Раз, помню, заработал Достоевский 350 или 500 рублей, побежал тотчас в Гостиный двор, купил у Морозова браслет золотой и подарил Анне Григорьевне. Она мне подробно рассказывала о том, как ей удалось-таки избавиться от этого подарка. – «Подумай, – говорит, – у детей обуви, башмаков нет, одежды нет, а он браслеты вздумал дарить!» – Он спит в кабинете, она, т. е. Анна Григорьевна, в спальне. Улеглись они спать, а она мучится, что будет делать с браслетом и что деньги-то нужны на другое. Наконец не выдерживает моя Анна Григорьевна, идет в кабинет к мужу: «Знаешь, я не могу, отдадим его в магазин, ну на что он мне?» – Он: «Я мечтал: заработаю там немного и куплю; мне такое счастье, что заработал и могу жене купить!» Он в отчаянии. Она уходит: «Ну хорошо, хорошо!» Опять не может лежать спокойно, соскакивает с постели и летит к мужу: «Нет, нельзя, надо отдать, Федя, детям нужнее, да и зачем он мне?» Соглашается тут он. Проходит минута-другая. Слышит Анна Григорьевна вздохи, охи, ворочается муж с боку на бок. Вдруг срывается с дивана и в спальню: «Нет, Аня, я умоляю, пусть останется он у тебя!» Уходит. Но опять драма – она мучится: «Федя, ведь триста, подумай, триста пятьдесят рублей!» И так у них «нежная драма» всю ночь. После, наутро все-таки она побежала к Морозову и вернула браслет. Так здесь ее мучение взяло верх, и Достоевский уступил. Но все же раз и ему удалось победить.

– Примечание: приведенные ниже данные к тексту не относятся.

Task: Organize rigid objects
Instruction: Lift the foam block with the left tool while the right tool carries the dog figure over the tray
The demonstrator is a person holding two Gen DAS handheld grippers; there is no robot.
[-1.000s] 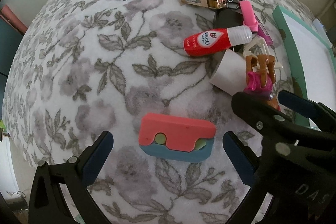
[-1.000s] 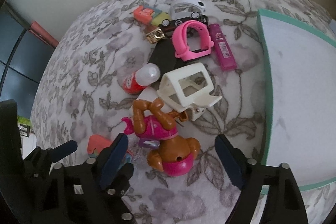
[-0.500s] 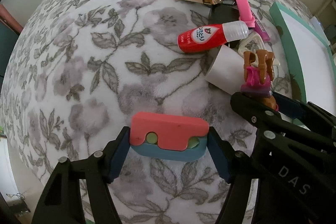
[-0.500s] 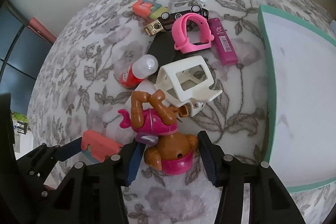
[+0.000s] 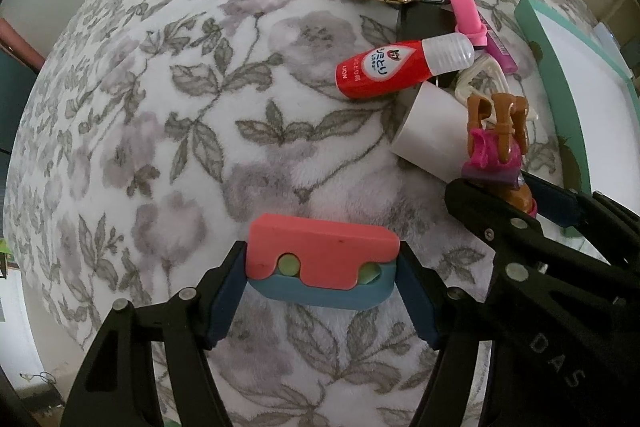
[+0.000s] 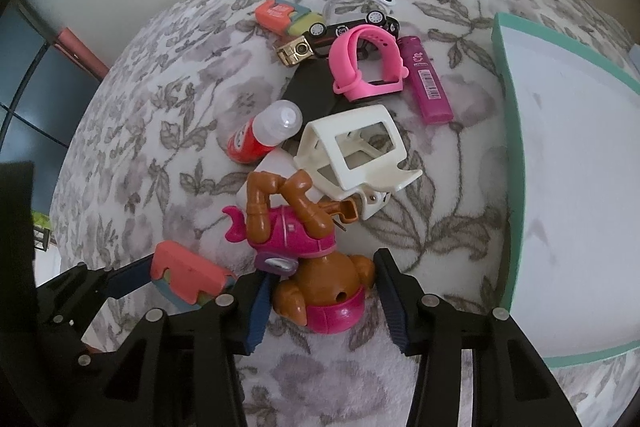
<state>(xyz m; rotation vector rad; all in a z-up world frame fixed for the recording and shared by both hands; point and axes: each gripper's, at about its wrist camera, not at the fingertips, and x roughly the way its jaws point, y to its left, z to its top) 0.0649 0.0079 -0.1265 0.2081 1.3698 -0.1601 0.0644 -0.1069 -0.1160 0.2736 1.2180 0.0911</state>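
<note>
A coral and blue block (image 5: pixel 320 251) lies on the floral blanket, close in front of the left wrist camera. My left gripper (image 5: pixel 321 267) is shut on it, one blue pad pressed against each short end. The same block (image 6: pixel 188 271) shows at the lower left of the right wrist view. A brown toy dog in a pink outfit (image 6: pixel 320 279) lies on its back. My right gripper (image 6: pixel 322 271) is shut on its head, the pads against both ears. The toy dog (image 5: pixel 496 151) and the right gripper's fingers (image 5: pixel 480 199) also show at the right of the left wrist view.
Behind the dog lies a pile: a red bottle (image 6: pixel 256 139), a white plastic frame (image 6: pixel 356 147), a pink watch band (image 6: pixel 368 63), a magenta lighter (image 6: pixel 428 83), a toy car (image 6: pixel 352 25), a gold lighter (image 6: pixel 294 51) and another coral block (image 6: pixel 276 13). A teal-edged white tray (image 6: pixel 516 163) stands on the right.
Both pairs of jaws came in from wide apart: the left onto the ends of the coral block, the right onto the dog's head. Neither hand has shifted.
</note>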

Надо сказать, что самой Анне Григорьевне ничего не нужно было. И вот приезжает Федор Михайлович раз из заграничной поездки и привозит подарки, а ей привозит вдруг, совершенно неожиданно, рубашки. Анна Григорьевна мне их показала, да и говорит: «Нет, ты посмотри, посмотри, что он мне привез: ведь шелковые!» Она, может быть, готова была хоть дерюгу носить, что угодно, а это дюжина или полдюжины рубашек, и все шелковые, голубые, розовые, белые. Часто Достоевский и тратился вот на этакие глупости. Ну, а тут-то, когда купил рубашки, вернуть их было нельзя. Так и остались они у Анны Григорьевны…
Она за ним как нянюшка, как самая заботливая мать ходила. Ну, и правда, было у них взаимное обожание, как я и сказала. Она была полной его противоположностью: веселая такая, чуть, бывало, на улицу выйдет – уж целый короб новостей и ворох смеху принесет. Хохотушка она долго была.

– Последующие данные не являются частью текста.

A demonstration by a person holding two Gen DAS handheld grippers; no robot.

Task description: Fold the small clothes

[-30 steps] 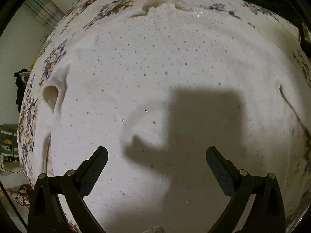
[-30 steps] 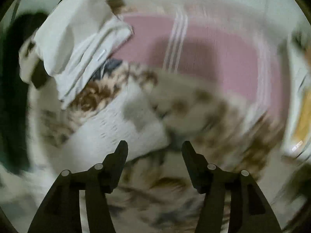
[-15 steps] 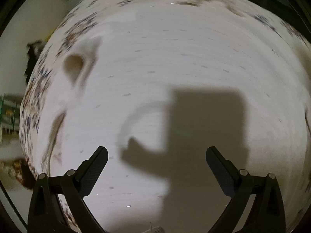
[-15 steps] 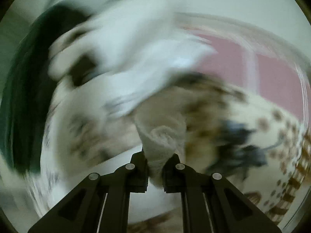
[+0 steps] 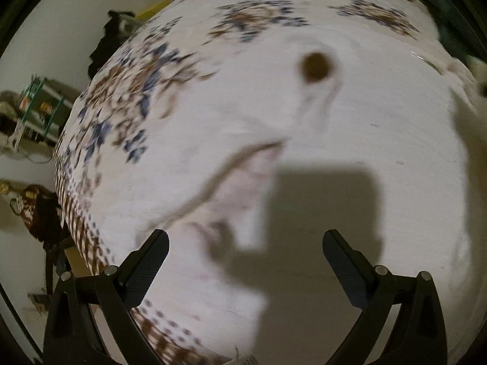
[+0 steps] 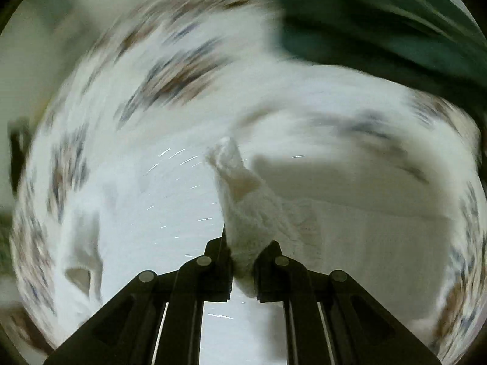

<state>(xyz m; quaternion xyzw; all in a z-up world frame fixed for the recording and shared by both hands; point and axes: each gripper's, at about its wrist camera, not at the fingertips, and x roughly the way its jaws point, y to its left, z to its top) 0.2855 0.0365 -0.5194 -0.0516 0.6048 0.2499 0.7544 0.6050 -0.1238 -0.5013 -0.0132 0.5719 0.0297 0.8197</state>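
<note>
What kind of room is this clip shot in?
Probably a bedroom at home: a white garment lies on a floral bedspread, with cluttered shelving against the wall and a bag on the floor.

White knit garment (image 6: 252,213) – bunched, part lifted off bed.

White bedsheet with blue-and-brown floral print (image 5: 143,97), dark green fabric heaped at its far edge (image 6: 380,15), green metal shelf rack against pale wall (image 5: 39,103), dark patterned bag on floor (image 5: 39,213)
</note>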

В конце 1870-х годов, кажется, в 1879 году явилась у меня идея открыть свою женскую гимназию. Решилась я на это, видя полную недостаточность и неудовлетворенность женского тогдашнего образования. А все мы жаждали труда и просвещения. Чуть открылись в то время при Мариинской гимназии естественно-исторические курсы, уж мы – я и Анна Григорьевна – на них стали ходить, а она так и записалась. Я-то их не окончила. Она все тогда смеялась: «Вот как умру, – говорит, – так за мною-то все-все дипломы мои и понесут». Она там еще несколько курсов разных кончила, да вот и на стенографические курсы к Ольхину записалась. Все это и для самообразования, и чтобы самостоятельность приобрести, и независимее быть.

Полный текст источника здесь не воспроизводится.